O contrário de morte é nascimento e vida é o acontece em todos os momentos durante o percurso.
A vida é cíclica, tudo tem começo, meio e fim, para novos recomeços. Essa tríade pode alcançar a plenitude com um quarto elemento: a integração. É preciso resgatar a leveza da criança, conectar-se com o momento presente, aquietar a mente e ouvir a voz do coração.
Como na fala de Jung: “As coisas pesadas não podem ser aliviadas se não se ligarem às leves, nem as coisas leves podem ser levadas ao fundo se não se ligarem às pesadas”. (JUNG, 2012, p. 99).
A afirmação envolve um constante processo de ressignificação de padrões, que resulta em mais alma nas vivências. É uma tarefa desafiante, porém possível. É preciso gerar ideias e coisas novas para melhorar a vida e o mundo, inspirados (as) no surgir da aurora. Que possamos fecundar e gerar um mundo melhor!
E o que nos espera no entardecer? Talvez Fernando Pessoa tenha respondido com o poema Para Além da Curva da Estrada:
Para além da curva da estrada
PESSOA, F. 1997, p. 165
Talvez haja um poço, e talvez um castelo,
E talvez apenas a continuação da estrada.
Não sei, nem pergunto.
Enquanto vou na estrada antes da curva
Só olho para a estrada antes da curva,
Porque não posso ver senão a estrada antes da curva.
De nada me serviria estar olhando para outro lado
E para aquilo que não vejo.
Importemo-nos apenas com o lugar onde estamos.
Há beleza bastante em estar aqui e não noutra parte qualquer.
Se há alguém para além da curva da estrada,
Esses que se preocupem com o que há para além da curva da estrada.
Essa é que é a estrada para eles.
Se nós tivermos que chegar lá, quando lá chegarmos saberemos.
Por ora só sabemos que lá não estamos.
Aqui há só a estrada antes da curva, e antes da curva
Há a estrada sem curva nenhuma.
Pode-se escolher a curva, a estrada ou ambas. Pode-se escolher viver melhor o momento presente.

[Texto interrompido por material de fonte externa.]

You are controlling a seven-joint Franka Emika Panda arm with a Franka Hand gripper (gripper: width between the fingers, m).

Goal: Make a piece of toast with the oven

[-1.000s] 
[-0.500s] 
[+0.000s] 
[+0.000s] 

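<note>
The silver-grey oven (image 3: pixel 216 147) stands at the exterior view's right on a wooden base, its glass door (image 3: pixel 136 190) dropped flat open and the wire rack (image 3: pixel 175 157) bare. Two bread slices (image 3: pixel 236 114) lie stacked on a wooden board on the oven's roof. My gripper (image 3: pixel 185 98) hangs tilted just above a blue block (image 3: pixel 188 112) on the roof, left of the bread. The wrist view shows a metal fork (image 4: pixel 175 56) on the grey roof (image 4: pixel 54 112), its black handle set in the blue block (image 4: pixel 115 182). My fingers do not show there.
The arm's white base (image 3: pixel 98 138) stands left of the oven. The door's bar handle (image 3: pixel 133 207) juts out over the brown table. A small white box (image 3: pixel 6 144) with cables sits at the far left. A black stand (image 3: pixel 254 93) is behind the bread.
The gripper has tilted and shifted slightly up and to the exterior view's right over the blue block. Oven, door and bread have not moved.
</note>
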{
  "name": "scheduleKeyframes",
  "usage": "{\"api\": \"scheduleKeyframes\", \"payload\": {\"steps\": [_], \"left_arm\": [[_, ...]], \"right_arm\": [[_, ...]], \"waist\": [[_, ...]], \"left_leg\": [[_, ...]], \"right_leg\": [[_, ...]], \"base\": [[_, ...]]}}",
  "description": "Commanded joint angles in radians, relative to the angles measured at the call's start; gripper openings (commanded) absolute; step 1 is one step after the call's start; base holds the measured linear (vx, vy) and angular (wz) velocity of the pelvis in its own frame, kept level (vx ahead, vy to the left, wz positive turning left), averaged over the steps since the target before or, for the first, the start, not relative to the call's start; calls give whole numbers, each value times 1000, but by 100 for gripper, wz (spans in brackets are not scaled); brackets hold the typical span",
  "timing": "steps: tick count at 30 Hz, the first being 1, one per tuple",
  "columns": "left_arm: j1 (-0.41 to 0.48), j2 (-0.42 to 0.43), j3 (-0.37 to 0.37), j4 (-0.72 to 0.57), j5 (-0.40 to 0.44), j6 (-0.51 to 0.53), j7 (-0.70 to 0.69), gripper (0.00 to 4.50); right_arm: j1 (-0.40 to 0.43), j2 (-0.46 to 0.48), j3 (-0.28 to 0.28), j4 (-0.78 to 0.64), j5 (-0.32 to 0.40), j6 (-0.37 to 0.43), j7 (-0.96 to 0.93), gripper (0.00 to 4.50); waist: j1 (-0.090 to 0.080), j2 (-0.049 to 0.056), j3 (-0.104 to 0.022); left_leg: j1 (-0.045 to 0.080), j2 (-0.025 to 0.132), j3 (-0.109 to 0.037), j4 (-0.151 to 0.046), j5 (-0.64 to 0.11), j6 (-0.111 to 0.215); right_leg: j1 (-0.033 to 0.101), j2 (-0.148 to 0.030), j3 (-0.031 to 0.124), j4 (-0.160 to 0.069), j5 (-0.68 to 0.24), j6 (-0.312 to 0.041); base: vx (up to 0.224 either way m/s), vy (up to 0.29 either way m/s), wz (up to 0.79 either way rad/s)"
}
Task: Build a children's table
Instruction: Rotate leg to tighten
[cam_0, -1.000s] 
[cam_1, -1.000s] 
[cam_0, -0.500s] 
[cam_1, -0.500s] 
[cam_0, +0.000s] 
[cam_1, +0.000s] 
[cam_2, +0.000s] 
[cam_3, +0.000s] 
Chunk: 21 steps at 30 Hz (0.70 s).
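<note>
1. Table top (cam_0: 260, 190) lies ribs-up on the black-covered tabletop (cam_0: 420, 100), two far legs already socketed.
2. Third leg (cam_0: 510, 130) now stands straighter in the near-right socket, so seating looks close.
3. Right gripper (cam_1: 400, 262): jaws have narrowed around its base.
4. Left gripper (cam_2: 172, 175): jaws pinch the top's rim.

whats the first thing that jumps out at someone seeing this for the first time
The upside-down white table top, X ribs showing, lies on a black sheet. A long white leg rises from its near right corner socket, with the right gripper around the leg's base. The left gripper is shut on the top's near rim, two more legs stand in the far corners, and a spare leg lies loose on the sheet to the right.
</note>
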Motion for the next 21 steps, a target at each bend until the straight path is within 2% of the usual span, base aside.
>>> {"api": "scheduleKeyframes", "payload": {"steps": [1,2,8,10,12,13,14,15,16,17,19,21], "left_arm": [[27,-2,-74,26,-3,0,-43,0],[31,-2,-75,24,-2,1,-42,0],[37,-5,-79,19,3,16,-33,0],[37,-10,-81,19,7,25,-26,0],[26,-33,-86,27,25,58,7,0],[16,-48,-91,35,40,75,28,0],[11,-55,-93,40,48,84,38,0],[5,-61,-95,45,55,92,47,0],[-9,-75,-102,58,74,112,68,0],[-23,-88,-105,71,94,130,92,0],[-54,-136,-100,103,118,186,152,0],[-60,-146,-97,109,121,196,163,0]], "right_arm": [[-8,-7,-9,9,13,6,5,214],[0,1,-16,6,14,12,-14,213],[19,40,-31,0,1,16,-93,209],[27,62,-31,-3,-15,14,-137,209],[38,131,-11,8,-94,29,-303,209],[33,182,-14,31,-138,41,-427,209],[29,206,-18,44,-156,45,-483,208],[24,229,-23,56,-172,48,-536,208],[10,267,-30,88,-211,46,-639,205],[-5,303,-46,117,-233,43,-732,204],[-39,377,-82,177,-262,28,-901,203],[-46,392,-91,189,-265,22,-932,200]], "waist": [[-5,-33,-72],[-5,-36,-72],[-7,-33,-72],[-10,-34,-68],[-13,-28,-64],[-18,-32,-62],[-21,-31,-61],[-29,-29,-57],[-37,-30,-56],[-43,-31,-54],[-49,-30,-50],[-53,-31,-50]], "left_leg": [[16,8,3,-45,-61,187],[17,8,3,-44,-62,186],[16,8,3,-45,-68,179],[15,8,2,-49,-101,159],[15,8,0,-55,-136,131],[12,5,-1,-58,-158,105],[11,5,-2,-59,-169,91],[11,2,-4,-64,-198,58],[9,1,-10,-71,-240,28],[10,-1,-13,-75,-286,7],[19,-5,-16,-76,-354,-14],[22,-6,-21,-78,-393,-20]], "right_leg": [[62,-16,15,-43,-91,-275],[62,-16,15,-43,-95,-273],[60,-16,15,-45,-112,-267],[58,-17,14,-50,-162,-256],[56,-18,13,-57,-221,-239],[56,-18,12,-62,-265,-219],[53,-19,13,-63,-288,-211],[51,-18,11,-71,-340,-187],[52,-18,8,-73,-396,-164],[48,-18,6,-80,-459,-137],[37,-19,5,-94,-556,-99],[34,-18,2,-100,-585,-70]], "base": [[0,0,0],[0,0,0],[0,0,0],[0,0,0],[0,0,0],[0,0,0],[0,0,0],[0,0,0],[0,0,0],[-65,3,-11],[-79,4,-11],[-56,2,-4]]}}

A vida com leveza é feita de escolhas mais assertivas: viver bem o hoje, criar um novo sentido e definir um propósito de vida, realizando assim a integração da tríade nascimento, desenvolvimento e morte, entre o surgir da aurora e do entardecer da vida.
Claci Maria Strieder – Membro Analista do IJEP
Waldemar Magaldi Filho – Coordenador e Analista Didata do IJEP
Fontes de Consulta:
ABREU, C. Meus Oito Anos. As Primaveras. São Paulo: Livraria Editora Martins S/A co-edição Instituto Nacional do Livro, 1972.
ANDRADE, C. D. de. Poesia e Prosa. 8ª ed. Rio de Janeiro: Nova Aguilar, 1992.
BUDGE, E. A. W. Osíris and the Egyptian resurrection. Londres: Routledge & Kegan Paul, 1978.
JUNG, C. G. Mysterium coniunctionis. 3. ed. Petrópolis, RJ: Vozes, 2012.
_________ O espírito na arte e na ciência. 8. ed. Petrópolis: Vozes: 2013.
_________ O livro Vermelho: edição sem ilustrações. 4. ed. Petrópolis, RJ: Vozes, 2015.
_________ Os arquétipos e o inconsciente coletivo. Petrópolis, RJ: Vozes, 2014.
MAGALDI FILHO, W. Dinheiro, saúde e sagrado: interfaces culturais, econômicas e religiosas à luz da psicologia analítica. São Paulo: Eleva Cultural, 2009.
NOGUEIRA, A.T. As deusas na gravidez, parto e pós-parto. Editora Simplíssimo, 2022.
PESSOA, F. Para Além da curva da estrada. Vida e obras de Alberto Caeiro. 1 ed. São Paulo: Global, 2017.
POSSI, L; CAMPOS, R. Você sorriu pra mim. Midas Music, 2019.
TOQUINHO; MORAES, V. O filho que eu quero ter. CD 10 anos de Toquinho e Vinícius. Philips/Universal Music, 1979.